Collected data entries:
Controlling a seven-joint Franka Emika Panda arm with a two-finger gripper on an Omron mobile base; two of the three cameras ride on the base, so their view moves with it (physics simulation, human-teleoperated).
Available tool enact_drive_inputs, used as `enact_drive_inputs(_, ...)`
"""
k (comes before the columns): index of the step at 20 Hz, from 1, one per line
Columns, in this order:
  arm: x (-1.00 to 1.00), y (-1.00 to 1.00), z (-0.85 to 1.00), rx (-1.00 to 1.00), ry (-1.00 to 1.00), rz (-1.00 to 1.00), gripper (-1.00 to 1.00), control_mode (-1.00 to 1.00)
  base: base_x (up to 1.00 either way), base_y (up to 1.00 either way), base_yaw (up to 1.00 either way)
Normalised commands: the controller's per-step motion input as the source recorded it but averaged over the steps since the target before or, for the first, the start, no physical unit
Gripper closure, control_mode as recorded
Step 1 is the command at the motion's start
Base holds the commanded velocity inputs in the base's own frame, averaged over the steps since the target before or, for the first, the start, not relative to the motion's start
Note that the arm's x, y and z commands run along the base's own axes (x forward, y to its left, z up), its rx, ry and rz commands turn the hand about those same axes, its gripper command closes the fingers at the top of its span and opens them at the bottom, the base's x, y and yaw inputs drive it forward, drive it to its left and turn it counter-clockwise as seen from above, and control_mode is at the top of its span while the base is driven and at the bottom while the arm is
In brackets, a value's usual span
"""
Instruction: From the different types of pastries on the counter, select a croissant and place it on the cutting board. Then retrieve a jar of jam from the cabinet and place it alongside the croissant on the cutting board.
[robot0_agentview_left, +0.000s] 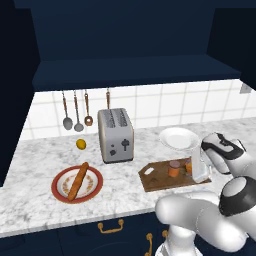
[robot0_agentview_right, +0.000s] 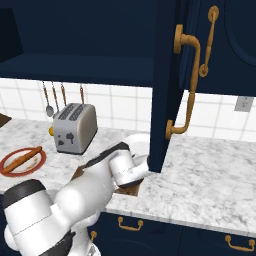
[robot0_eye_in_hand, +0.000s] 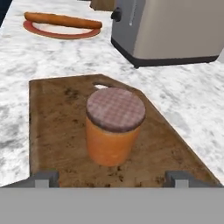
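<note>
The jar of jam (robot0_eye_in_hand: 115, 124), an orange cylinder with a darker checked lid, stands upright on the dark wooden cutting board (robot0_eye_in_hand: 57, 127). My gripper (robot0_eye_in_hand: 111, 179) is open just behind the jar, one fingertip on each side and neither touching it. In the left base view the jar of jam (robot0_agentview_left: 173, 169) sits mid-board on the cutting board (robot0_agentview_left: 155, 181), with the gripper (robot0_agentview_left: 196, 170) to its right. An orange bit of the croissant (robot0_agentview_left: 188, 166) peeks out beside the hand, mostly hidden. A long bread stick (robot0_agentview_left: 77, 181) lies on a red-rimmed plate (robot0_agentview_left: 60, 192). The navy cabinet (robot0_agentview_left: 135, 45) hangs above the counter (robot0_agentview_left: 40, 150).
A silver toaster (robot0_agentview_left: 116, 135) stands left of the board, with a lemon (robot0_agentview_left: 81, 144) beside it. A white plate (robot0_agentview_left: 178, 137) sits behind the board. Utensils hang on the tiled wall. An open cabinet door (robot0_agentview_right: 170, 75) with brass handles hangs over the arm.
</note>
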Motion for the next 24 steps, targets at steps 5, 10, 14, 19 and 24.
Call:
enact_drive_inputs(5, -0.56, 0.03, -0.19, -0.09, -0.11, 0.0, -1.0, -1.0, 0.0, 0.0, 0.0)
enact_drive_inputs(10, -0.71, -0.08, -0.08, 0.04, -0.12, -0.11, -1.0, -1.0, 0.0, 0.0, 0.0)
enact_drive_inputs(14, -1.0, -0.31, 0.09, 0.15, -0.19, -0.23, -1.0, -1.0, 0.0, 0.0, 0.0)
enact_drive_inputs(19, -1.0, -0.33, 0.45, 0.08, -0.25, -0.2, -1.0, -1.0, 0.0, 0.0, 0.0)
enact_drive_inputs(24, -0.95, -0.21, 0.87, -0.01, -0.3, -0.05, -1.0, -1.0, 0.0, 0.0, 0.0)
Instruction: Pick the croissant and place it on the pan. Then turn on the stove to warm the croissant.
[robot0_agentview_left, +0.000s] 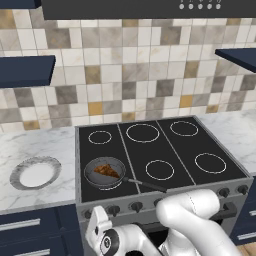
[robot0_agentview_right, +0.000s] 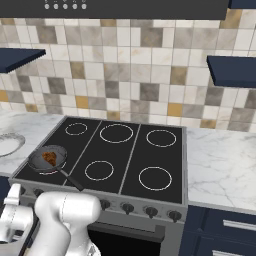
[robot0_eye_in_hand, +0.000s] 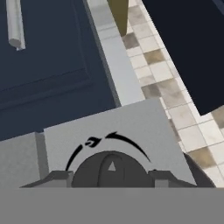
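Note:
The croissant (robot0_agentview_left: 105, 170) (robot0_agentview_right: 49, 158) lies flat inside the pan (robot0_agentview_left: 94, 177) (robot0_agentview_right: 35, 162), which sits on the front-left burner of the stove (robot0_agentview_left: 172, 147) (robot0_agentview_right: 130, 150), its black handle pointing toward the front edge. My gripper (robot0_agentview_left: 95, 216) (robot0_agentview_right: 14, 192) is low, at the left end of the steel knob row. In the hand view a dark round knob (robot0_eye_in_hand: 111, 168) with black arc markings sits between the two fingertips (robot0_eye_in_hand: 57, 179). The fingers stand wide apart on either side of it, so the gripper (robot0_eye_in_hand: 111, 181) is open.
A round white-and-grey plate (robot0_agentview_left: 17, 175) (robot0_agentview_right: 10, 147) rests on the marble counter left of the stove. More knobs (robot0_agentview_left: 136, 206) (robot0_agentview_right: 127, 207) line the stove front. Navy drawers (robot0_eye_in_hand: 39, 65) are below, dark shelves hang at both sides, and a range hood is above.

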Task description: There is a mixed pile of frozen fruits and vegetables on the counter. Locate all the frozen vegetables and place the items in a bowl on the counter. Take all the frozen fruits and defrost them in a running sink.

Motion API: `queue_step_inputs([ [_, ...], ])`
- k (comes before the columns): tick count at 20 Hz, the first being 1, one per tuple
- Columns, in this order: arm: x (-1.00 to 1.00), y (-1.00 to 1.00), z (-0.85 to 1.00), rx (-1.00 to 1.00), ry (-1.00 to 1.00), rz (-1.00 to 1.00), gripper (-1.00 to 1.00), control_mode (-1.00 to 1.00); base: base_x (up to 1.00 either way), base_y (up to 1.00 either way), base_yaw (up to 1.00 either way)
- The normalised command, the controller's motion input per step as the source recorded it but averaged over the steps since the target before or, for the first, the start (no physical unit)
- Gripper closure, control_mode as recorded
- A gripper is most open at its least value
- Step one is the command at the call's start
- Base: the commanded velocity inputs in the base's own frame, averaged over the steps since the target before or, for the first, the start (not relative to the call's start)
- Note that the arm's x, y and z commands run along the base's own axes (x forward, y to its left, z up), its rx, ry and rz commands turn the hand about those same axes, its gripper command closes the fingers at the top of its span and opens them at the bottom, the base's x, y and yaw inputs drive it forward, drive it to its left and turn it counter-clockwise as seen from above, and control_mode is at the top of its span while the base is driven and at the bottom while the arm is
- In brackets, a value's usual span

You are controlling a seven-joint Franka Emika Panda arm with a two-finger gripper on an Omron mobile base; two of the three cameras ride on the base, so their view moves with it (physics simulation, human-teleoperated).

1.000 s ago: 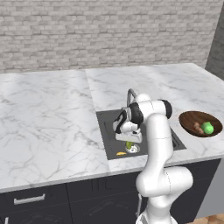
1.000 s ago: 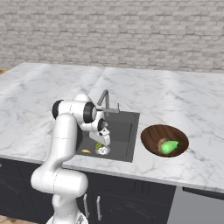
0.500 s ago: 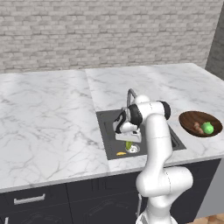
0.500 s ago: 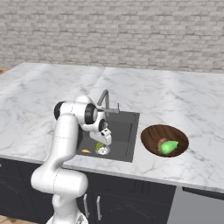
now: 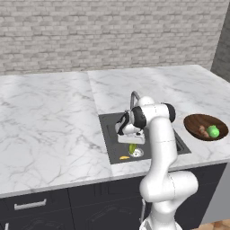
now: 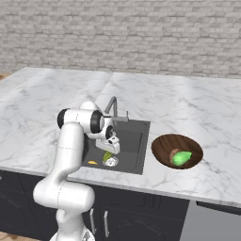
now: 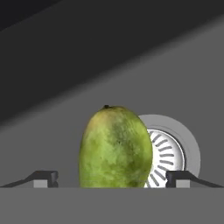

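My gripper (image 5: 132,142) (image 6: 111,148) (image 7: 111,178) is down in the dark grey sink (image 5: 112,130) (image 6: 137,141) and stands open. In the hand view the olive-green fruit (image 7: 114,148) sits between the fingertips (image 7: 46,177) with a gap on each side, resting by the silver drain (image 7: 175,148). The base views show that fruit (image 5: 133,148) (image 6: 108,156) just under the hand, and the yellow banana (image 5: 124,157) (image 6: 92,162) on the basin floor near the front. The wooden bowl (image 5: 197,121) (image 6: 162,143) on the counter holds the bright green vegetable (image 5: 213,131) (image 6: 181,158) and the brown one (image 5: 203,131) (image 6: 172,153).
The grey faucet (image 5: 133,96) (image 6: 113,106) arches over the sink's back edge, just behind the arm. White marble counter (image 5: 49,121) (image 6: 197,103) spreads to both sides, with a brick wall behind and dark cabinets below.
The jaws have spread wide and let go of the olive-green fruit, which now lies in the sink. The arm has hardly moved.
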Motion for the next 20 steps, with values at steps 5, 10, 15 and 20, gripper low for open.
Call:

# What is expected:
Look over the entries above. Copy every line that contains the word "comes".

# Solution for this problem:
k (comes before the columns): index of the step at 20 Hz, from 1, one per line
- k (comes before the columns): tick count at 20 Hz, the first being 1, one per tuple

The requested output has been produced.